TFT goes another path, it is first of all a
game. When I was a young whipper snapper of a GM, I
wanted more realism. I used all of SJ's optional
rules. After TFT died, I started making much more
complicated and more realistic rules. The problem
was, that they were too complicated to remember, so
as time went by, I started toning them down. I
added parrying rules to try to beef up people
defending. They worked ok, but slowed down play.
(More rolls, and more misses. It all adds up.)

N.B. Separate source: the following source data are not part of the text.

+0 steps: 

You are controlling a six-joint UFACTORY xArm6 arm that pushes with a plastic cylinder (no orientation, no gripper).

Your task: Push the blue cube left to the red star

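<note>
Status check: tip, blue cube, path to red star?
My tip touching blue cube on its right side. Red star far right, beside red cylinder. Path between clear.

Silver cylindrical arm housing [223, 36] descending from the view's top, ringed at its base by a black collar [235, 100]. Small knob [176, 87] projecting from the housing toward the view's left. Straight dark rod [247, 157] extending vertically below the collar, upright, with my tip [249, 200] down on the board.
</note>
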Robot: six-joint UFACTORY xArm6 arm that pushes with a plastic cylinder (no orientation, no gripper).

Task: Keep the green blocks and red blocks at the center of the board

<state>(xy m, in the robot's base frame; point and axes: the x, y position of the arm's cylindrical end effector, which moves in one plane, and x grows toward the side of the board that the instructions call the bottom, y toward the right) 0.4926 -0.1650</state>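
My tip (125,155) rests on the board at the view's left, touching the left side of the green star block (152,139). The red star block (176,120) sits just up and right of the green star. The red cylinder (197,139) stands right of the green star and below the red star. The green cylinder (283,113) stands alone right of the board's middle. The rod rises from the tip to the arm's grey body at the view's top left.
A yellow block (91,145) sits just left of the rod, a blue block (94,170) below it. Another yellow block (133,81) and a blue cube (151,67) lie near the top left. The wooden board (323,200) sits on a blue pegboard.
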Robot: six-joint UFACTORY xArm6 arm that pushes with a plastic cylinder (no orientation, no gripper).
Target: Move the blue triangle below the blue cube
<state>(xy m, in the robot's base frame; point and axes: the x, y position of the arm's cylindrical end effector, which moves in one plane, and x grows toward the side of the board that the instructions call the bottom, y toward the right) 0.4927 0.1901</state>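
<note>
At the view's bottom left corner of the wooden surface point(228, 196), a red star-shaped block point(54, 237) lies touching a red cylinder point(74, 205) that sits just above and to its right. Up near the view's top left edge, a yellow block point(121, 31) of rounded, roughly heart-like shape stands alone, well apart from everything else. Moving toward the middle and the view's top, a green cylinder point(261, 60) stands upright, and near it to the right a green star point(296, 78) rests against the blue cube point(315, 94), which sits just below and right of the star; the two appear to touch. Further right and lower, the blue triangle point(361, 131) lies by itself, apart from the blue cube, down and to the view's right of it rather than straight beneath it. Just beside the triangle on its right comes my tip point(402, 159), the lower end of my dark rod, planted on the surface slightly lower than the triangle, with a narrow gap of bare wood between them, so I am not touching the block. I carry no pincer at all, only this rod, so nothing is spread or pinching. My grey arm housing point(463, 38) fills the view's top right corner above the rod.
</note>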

I slowly started coming around to Howard
Thompson's point of view that SJ made TFT bigger,
but not better. (I have not got all they way
round yet... ;)
I think that Dragons of the Underearth would
have been more successful if he had ADDED material
to TFT. I mean, the people like me who owned every
thing TFT (except Master of the Amulets) bought
DotU and said, "I spent $12.00 for WHAT?" (Or what
ever it cost.) The only new thing was costs for
multi-die exploding gems.
HT planned to target TFT at a younger crowd
but this just alienated those of us who loved TFT
as it was. If HT had produced TFT supplements with
the depth we had come to expect, AND made a TFT
lite which he marketed to another, younger crowed,
then I think Metagaming would not have imploded the
way it did after SJ left.
The major realism thing that bugs me about
TFT is the length of combats. Consider, when an
army has taken 10% casualties, (that is seriously
wounded or killed) their moral is typically so
shaky that they may break at any time. Ancient
battles lasted all day sometimes.
Yet in TFT, you have two groups run at each
other and start hacking, you hit the 10% casualties
in about 15 seconds.
(If anyone would like to talk about the
length of actual ancient battles I would be very
interested in that thread.)
Dave Seagraves uses a system where you may
always parry a blow by rolling two dice more than
the attacker's to hit roll. Thus it makes sense
to attack with 4 or 5 dice (if you have the DX)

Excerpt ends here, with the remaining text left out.